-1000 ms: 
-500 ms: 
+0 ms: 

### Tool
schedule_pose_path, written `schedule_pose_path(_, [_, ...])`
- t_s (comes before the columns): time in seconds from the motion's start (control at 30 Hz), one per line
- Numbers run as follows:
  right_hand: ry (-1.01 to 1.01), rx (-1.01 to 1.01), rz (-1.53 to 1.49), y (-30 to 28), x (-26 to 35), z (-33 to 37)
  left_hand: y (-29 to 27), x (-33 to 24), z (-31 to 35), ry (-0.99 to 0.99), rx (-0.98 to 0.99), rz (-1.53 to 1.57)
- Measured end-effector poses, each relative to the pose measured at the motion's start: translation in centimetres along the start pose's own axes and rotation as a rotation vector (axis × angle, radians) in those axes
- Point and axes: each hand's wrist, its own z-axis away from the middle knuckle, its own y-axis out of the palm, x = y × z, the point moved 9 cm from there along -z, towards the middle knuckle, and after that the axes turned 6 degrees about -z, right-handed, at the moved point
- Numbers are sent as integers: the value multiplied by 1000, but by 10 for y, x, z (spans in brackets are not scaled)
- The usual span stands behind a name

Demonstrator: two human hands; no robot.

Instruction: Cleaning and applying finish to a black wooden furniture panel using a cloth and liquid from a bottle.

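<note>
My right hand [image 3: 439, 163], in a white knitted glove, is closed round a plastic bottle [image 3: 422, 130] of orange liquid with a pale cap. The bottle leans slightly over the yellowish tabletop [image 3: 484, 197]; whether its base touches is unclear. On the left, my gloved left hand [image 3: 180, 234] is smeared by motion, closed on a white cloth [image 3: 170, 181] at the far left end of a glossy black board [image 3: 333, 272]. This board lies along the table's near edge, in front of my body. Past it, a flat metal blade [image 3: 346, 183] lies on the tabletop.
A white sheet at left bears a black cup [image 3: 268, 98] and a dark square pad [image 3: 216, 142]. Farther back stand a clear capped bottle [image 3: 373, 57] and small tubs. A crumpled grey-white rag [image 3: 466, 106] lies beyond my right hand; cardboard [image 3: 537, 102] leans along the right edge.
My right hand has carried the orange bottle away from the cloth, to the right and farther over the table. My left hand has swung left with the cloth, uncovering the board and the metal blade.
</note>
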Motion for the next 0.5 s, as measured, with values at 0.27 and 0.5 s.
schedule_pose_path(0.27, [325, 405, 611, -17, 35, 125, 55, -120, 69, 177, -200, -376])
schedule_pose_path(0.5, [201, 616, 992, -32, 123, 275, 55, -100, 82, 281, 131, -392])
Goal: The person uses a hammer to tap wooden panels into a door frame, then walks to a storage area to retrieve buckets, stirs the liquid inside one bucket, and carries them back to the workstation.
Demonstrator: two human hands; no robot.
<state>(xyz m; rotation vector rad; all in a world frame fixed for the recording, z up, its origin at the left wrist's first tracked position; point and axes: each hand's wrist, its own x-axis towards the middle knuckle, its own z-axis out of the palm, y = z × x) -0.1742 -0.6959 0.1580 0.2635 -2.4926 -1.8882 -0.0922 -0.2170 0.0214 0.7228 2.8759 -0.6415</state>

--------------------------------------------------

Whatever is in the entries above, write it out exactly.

**TASK ANSWER:**
-1000 ms: 
-500 ms: 
+0 ms: 

### Tool
schedule_pose_path, written `schedule_pose_path(_, [_, ...])`
- t_s (comes before the columns): time in seconds from the motion's start (control at 30 Hz), one per line
- Numbers run as follows:
  right_hand: ry (-1.01 to 1.01), rx (-1.01 to 1.01), rz (-1.53 to 1.49), y (-30 to 28), x (-26 to 35), z (-33 to 37)
  left_hand: y (-29 to 27), x (-33 to 24), z (-31 to 35), ry (-0.99 to 0.99), rx (-0.98 to 0.99), rz (-1.53 to 1.57)
- Measured end-effector poses, each relative to the pose measured at the motion's start: translation in centimetres along the start pose's own axes and rotation as a rotation vector (axis × angle, radians) in those axes
- Point and axes: each hand's wrist, its own z-axis away from the middle knuckle, its own y-axis out of the palm, x = y × z, the point moved 9 cm from there along -z, towards the middle knuckle, and after that the axes turned 6 degrees about -z, right-handed, at the moved point
- Numbers are sent as integers: the value multiplied by 1000, but by 10 for y, x, z (spans in brackets are not scaled)
- The usual span stands behind a name

Demonstrator: two human hands; no robot.

Instruction: Cleaning and applying finish to a black wooden furniture panel using a cloth and liquid from a bottle.

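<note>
My right hand [image 3: 439, 163], in a white knitted glove, is closed round a plastic bottle [image 3: 422, 130] of orange liquid with a pale cap. The bottle leans slightly over the yellowish tabletop [image 3: 484, 197]; whether its base touches is unclear. On the left, my gloved left hand [image 3: 180, 234] is smeared by motion, closed on a white cloth [image 3: 170, 181] at the far left end of a glossy black board [image 3: 333, 272]. This board lies along the table's near edge, in front of my body. Past it, a flat metal blade [image 3: 346, 183] lies on the tabletop.
A white sheet at left bears a black cup [image 3: 268, 98] and a dark square pad [image 3: 216, 142]. Farther back stand a clear capped bottle [image 3: 373, 57] and small tubs. A crumpled grey-white rag [image 3: 466, 106] lies beyond my right hand; cardboard [image 3: 537, 102] leans along the right edge.
My right hand has carried the orange bottle away from the cloth, to the right and farther over the table. My left hand has swung left with the cloth, uncovering the board and the metal blade.
</note>
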Motion for the next 0.5 s, as measured, with values at 0.27 and 0.5 s.
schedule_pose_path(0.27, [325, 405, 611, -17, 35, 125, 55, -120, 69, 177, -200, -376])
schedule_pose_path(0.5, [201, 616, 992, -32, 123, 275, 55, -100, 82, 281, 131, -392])
Goal: The person uses a hammer to tap wooden panels into a door frame, then walks to a storage area to retrieve buckets, stirs the liquid inside one bucket, and carries them back to the workstation.
Demonstrator: two human hands; no robot.
<state>(xyz m; rotation vector rad; all in a world frame fixed for the recording, z up, its origin at the left wrist's first tracked position; point and axes: each hand's wrist, its own x-axis towards the middle knuckle, its own z-axis out of the palm, y = z × x) -0.1742 -0.6959 0.1580 0.2635 -2.4926 -1.8882 -0.0922 -0.2170 0.0214 0.7228 2.8759 -0.6415</state>

The output requires nothing else.